Return only the lines from the top of the material through the line marked by "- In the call", unaltered.

MATERIAL FOR THE TASK Block Start

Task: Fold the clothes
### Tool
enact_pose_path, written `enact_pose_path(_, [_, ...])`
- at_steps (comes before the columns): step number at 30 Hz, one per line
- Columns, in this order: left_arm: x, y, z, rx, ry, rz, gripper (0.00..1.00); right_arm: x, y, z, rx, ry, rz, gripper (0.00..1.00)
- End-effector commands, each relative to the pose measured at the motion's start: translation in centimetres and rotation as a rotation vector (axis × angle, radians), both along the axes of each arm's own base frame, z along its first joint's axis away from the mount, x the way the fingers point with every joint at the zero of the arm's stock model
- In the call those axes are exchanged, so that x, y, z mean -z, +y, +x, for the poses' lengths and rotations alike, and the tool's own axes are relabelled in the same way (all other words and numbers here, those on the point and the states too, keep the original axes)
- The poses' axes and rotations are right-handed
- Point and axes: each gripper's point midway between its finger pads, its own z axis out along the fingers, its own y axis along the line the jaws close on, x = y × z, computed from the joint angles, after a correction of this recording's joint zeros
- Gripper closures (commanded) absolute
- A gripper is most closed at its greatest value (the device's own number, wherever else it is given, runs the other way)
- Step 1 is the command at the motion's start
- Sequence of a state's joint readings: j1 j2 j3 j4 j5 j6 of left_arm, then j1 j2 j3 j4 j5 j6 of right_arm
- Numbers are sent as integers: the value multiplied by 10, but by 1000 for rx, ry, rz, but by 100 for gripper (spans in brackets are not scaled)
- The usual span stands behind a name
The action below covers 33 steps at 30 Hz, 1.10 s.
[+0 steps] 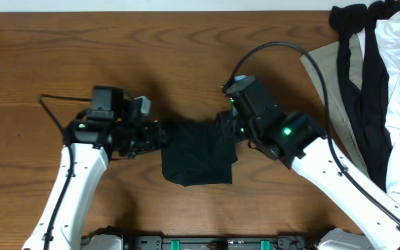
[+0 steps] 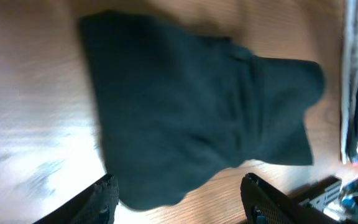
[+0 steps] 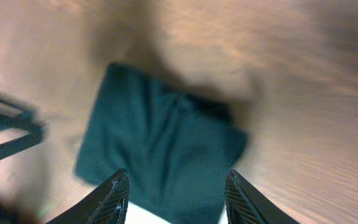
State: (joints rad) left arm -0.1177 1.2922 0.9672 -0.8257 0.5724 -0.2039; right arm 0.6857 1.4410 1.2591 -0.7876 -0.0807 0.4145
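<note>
Both pairs of jaws stand apart: we find the left gripper (image 2: pixel 179 185) and the right gripper (image 3: pixel 176 183) each holding nothing. Between them, at the centre of the overhead frame, the black T-shirt (image 1: pixel 196 156) lies on the table (image 1: pixel 40 42) as a compact, roughly square bundle. We judge the folding nearly complete; at most, the uneven edges are left to tidy.
</note>
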Motion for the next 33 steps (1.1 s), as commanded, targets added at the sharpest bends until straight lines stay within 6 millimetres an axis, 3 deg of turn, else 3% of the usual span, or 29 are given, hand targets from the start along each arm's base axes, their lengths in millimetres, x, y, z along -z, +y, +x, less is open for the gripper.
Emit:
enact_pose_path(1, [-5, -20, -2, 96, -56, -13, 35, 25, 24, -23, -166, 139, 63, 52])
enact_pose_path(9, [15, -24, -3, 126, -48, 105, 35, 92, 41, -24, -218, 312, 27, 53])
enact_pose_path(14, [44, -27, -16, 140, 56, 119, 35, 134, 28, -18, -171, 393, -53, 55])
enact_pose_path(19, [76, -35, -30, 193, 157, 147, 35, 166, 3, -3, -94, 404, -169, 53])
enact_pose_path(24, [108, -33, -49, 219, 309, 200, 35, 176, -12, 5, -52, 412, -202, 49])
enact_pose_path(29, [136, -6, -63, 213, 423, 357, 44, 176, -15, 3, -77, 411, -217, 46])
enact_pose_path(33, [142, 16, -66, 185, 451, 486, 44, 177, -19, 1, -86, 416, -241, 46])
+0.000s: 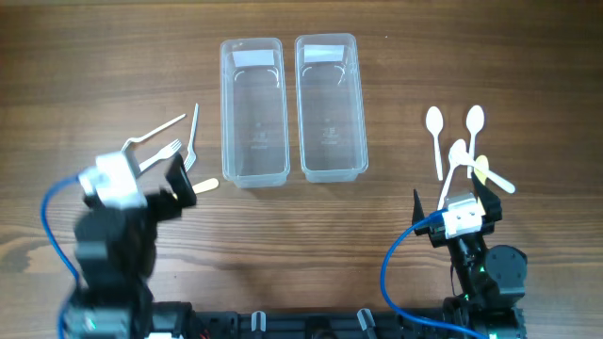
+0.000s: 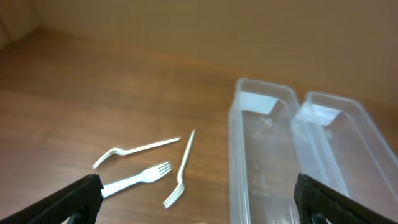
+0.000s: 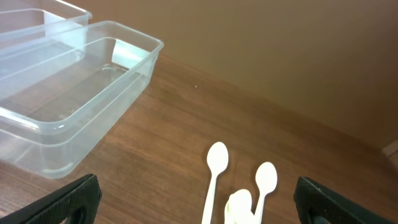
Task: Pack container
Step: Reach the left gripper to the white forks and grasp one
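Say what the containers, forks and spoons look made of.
Containers: clear, glossy plastic, apparently; the table grain shows through the walls. Forks: probably white plastic; thin, opaque, slightly shiny. Spoons: likewise white plastic by look, smooth and opaque.

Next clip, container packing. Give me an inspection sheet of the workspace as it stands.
Surface: wooden table.
Job's things: left container and right container, clear plastic, side by side, both empty; three white forks on the left; white spoons on the right.
Clutter: small tan flat piece by the left arm, kind unclear.
Grippers: left gripper and right gripper open, holding nothing.
Cables: blue cables, one at each arm.
Surroundings: plain tan backdrop beyond the table.
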You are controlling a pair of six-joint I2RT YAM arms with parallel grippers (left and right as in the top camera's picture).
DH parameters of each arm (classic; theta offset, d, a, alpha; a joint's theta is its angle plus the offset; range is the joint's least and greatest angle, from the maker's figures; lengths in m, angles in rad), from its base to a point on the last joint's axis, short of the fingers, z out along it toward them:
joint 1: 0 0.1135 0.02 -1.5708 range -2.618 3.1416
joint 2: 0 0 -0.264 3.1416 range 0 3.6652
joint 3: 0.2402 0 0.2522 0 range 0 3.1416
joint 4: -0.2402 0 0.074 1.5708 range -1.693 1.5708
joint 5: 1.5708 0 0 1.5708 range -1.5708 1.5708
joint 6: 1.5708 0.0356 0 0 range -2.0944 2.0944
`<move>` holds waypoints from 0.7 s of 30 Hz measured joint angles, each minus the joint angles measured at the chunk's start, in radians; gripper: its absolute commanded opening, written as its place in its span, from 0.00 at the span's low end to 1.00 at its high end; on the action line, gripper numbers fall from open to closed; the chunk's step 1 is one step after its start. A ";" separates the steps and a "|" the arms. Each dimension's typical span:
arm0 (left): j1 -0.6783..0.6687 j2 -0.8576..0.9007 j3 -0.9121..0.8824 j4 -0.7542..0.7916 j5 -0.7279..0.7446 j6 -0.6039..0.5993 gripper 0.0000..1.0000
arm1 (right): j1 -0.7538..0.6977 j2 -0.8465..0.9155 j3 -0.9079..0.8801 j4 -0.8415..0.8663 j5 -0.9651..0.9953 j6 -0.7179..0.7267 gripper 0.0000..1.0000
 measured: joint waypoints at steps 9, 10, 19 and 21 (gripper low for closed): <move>0.000 0.669 0.534 -0.298 -0.045 -0.002 1.00 | 0.000 -0.001 -0.001 -0.001 0.000 -0.006 1.00; 0.000 0.728 0.547 -0.300 -0.045 -0.002 1.00 | 0.000 -0.001 -0.001 -0.001 0.000 -0.008 1.00; 0.002 1.044 0.551 -0.244 -0.048 0.000 0.83 | 0.000 -0.001 -0.001 -0.001 0.000 -0.008 1.00; 0.002 1.082 0.551 -0.229 -0.048 -0.006 0.82 | 0.000 -0.001 -0.001 -0.001 0.000 -0.008 1.00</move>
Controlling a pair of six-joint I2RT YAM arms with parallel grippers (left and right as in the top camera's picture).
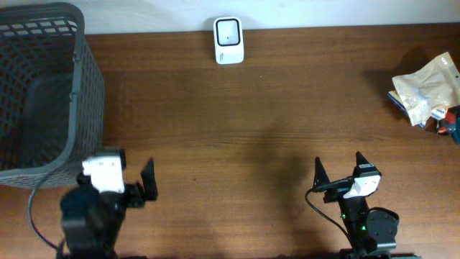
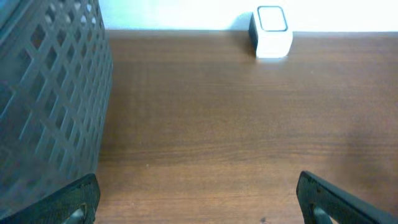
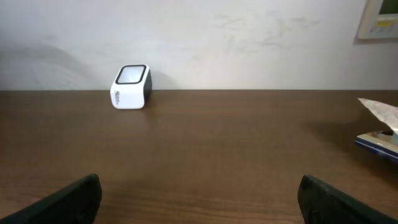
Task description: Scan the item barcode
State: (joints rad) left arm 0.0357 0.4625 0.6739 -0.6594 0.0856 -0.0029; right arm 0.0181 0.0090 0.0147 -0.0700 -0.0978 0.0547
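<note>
Tan crinkly packet [image 1: 424,86] lies at two o'clock by the tabletop [image 1: 237,129] edge, well apart from the scanner [image 1: 228,40] at twelve. It looks light, soft, slippery; I'd pinch a flat outer edge. Left tool [image 2: 198,205] and right tool [image 1: 338,160] both stand spread, holding nothing.

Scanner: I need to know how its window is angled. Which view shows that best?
Right wrist: the scanner stands whole, seen from the side, its window tilted upward. Overhead shows it flat from above; left wrist shows it near the top edge.
</note>
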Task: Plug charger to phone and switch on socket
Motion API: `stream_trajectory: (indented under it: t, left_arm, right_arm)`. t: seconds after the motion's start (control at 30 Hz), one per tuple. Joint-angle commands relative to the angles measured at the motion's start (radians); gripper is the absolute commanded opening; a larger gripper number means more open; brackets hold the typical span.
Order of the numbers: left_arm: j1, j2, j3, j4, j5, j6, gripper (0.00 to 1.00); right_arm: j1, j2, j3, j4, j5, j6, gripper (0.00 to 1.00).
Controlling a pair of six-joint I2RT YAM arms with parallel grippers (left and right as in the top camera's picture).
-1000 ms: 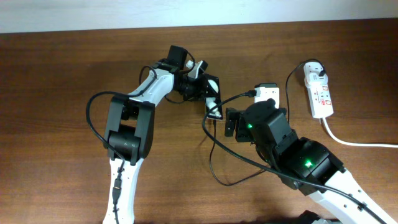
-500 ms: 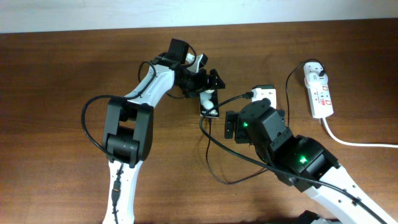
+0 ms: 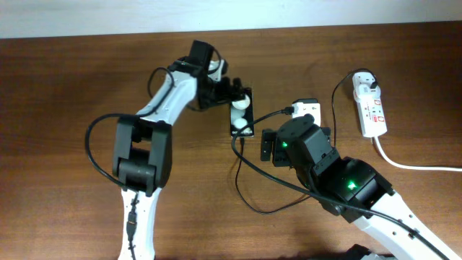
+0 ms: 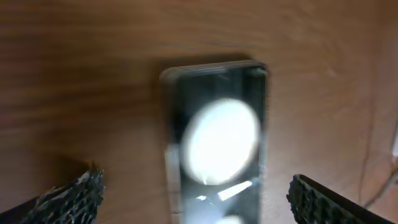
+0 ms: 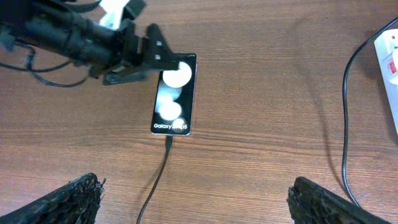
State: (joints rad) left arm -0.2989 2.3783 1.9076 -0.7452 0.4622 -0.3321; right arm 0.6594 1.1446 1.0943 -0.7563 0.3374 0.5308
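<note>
Left gripper (image 4: pixel 196 183) spread wide and empty at the top end of the phone (image 5: pixel 174 93); contact unclear, wrist view blurred. Right gripper (image 5: pixel 194 185) wide apart, empty. Charger (image 5: pixel 163 162) tip meets the phone's bottom edge. Socket (image 3: pixel 369 105) well apart, cut off in right wrist view.

The left arm (image 3: pixel 170 90) is white-linked with black joint housings; a thin black cable (image 3: pixel 89 141) loops beside it. The right arm (image 3: pixel 317 155) is bulkier, black-cased, with green lights (image 3: pixel 351 186), white toward its base. The right pincer (image 5: pixel 196 186) has black knurled fingers (image 5: pixel 68 202).
</note>
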Motion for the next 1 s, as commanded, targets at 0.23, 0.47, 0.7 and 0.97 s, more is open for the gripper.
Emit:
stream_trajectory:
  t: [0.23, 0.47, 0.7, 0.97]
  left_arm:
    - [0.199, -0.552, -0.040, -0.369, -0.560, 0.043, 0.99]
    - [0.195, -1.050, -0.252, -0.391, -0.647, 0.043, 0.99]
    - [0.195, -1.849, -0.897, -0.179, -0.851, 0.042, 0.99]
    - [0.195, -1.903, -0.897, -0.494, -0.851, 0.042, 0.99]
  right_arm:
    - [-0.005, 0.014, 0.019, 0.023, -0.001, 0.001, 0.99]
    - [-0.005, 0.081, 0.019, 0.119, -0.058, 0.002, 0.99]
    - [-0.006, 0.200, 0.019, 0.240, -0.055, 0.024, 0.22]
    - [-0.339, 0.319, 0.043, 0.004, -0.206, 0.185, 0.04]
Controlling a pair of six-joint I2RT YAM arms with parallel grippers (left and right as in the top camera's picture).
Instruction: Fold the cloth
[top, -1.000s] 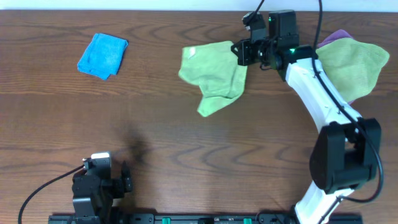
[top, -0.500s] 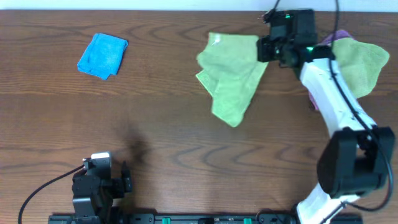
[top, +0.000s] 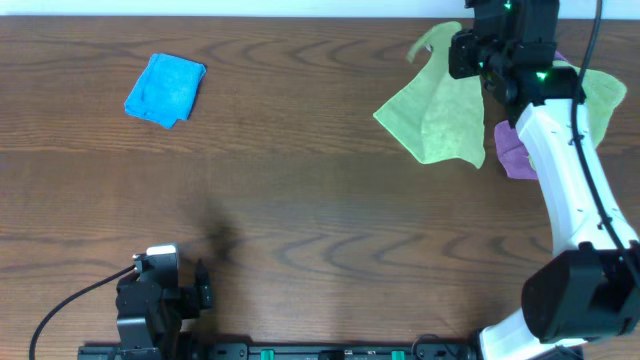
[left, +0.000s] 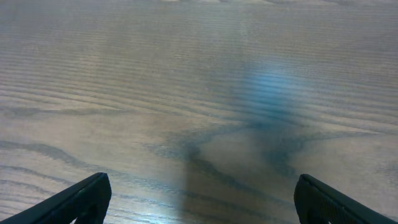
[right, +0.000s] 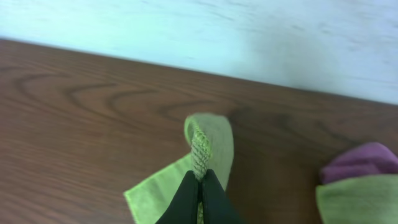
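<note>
- Your right hand (top: 468, 58) is near the far right corner of the tabletop (top: 300, 200). It is clenched on the cloth (top: 435, 110).
- In the right wrist view the two fingers (right: 186, 198) of that hand (right: 200, 190) are pressed together. A bunched edge of the cloth (right: 208, 140) is pinched between them and stands up just past the tips.
- From overhead, the lime-green cloth spreads out from your right hand toward the middle of the tabletop in an uneven, creased sheet. One corner curls up by the far edge.
- You cannot tell from these views how much of the cloth rests on the wood and how much is lifted off it.
- A duller olive-green cloth (top: 600, 100) lies at the far right corner, on the other side of your right arm. It also shows at the lower right of the right wrist view (right: 357, 199).
- A purple cloth (top: 512, 155) sits against the olive one and just beside the lime-green cloth's right edge. Your arm partly covers it.
- A blue cloth (top: 165, 88) lies folded near the far left corner, well apart from everything else.
- Your left hand (top: 190, 290) sits at the near edge toward the left corner. In its wrist view (left: 199, 199) the fingers are spread wide, released, with only bare wood between them.
</note>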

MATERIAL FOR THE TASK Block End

OUTPUT OF THE EXERCISE:
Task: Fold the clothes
### Tool
enact_pose_path, written `enact_pose_path(_, [_, ...])`
- at_steps (comes before the columns): step number at 30 Hz, one per line
- Columns, in this order: left_arm: x, y, z, rx, ry, rz, gripper (0.00..1.00); right_arm: x, y, z, rx, ry, rz, gripper (0.00..1.00)
- End-effector commands, each relative to the pose measured at the motion's start: translation in centimetres and rotation as a rotation vector (axis × angle, radians), both along the axes of each arm's own base frame, z along its first joint's axis away from the mount, x the way the fingers point with every joint at the zero of the arm's stock model
- In the call those axes are exchanged, so that x, y, z mean -z, +y, +x, for the poses' lengths and rotations alike, and the tool's own axes are relabelled in the same way (all other words and numbers here, those on the point and the states too, keep the original axes)

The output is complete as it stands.